Browser Fingerprint Test
Pixelscan is a browser fingerprint and bot detection tool designed for developers, security professionals, and fraud prevention teams. It provides real-time analysis of browser-level signals to assess device uniqueness, detect automated traffic, and identify network anomalies such as VPN or proxy usage. The service operates entirely client-side for fingerprinting components, while leveraging Cloudflare edge telemetry for network-level metadata—enabling immediate, zero-configuration assessment without requiring account registration or data submission.
The tool serves as a diagnostic resource for evaluating browser entropy, signal consistency, and potential privacy leaks. It supports technical validation across development, security testing, and anti-fraud workflows by exposing low-level browser and network behaviors that are often opaque to end users and difficult to audit without specialized tooling.

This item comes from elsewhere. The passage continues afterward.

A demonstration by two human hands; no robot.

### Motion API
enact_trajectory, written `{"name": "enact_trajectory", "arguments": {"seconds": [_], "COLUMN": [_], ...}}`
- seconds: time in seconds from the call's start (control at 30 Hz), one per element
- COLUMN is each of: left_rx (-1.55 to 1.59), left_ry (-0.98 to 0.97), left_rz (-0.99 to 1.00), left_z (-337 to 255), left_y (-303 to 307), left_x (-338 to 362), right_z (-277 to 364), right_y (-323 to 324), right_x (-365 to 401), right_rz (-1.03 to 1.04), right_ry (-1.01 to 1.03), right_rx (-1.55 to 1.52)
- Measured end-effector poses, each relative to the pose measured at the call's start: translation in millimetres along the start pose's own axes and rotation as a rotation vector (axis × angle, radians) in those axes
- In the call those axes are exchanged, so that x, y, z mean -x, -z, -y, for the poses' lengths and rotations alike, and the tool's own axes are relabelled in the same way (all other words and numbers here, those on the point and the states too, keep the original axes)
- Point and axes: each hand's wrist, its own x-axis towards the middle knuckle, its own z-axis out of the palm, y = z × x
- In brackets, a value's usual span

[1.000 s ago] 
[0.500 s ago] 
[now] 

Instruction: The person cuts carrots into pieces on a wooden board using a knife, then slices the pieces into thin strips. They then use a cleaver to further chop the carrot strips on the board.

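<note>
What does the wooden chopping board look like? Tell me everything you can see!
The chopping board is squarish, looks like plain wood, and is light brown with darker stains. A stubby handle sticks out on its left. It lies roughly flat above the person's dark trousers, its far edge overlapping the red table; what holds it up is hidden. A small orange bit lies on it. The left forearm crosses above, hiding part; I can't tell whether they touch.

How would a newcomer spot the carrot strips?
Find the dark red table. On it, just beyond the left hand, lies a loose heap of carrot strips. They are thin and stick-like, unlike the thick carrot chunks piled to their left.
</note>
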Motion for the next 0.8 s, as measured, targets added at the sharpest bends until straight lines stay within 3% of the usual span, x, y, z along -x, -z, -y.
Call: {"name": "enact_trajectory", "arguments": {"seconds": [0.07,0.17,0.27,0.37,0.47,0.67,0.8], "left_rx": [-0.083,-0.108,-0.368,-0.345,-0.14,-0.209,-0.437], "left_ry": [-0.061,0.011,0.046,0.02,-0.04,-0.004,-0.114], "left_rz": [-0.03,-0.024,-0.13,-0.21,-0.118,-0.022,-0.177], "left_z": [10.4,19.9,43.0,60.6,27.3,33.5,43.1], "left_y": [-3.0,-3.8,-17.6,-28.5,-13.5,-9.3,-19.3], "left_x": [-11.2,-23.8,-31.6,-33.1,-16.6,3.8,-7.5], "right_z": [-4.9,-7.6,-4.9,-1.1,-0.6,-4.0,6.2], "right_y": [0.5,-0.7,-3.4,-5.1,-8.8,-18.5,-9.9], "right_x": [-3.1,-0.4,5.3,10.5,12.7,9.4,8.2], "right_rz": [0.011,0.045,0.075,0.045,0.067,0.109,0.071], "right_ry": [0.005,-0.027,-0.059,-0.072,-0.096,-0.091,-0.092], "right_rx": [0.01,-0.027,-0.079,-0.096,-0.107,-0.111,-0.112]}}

Pixelscan executes analysis in three coordinated phases. First, during Network Analysis, Cloudflare’s edge infrastructure captures server-side telemetry—including the requesting IP address, autonomous system number (ASN), geographic location, and TLS fingerprint—without requiring client-side interaction. Second, Fingerprint Collection runs client-side JavaScript to extract hardware and software attributes: Canvas and WebGL rendering hashes, audio context fingerprints, screen dimensions, CPU concurrency, device memory, installed fonts, plugins, and MIME types. Third, the Consistency Check layer compares network-derived signals (e.g., geolocation and timezone offset) against browser-reported values (e.g., Intl.DateTimeFormat().resolvedOptions().timeZone and new Date().getTimezoneOffset()) to flag inconsistencies indicative of virtualization, spoofing, or misconfigured environments.
All processing occurs locally in the browser unless explicitly shared via API endpoints. The interface displays discrete metrics per category—such as "Multiple DNS resolvers found" or "Edge metadata unavailable"—to help users interpret signal reliability and environmental constraints. Diagnostic errors (e.g., "Internal Server Error") reflect transient issues in telemetry acquisition rather than user configuration problems.
Pixelscan supports practical applications across multiple domains. Developers use it to validate browser compatibility and detect unintended fingerprint surface exposure during front-end testing. Security teams integrate its outputs into threat-hunting playbooks to triage suspicious sessions exhibiting mismatched network/browser signals or known bot framework artifacts. Fraud analysts apply its consistency scoring and IP reputation indicators to augment rule-based transaction risk models—particularly for e-commerce platforms where bot-driven account creation and credential stuffing represent significant vectors. Additionally, privacy researchers leverage its leak tests to audit DNS resolution behavior and WebRTC configuration across network configurations, including corporate proxies and residential VPNs.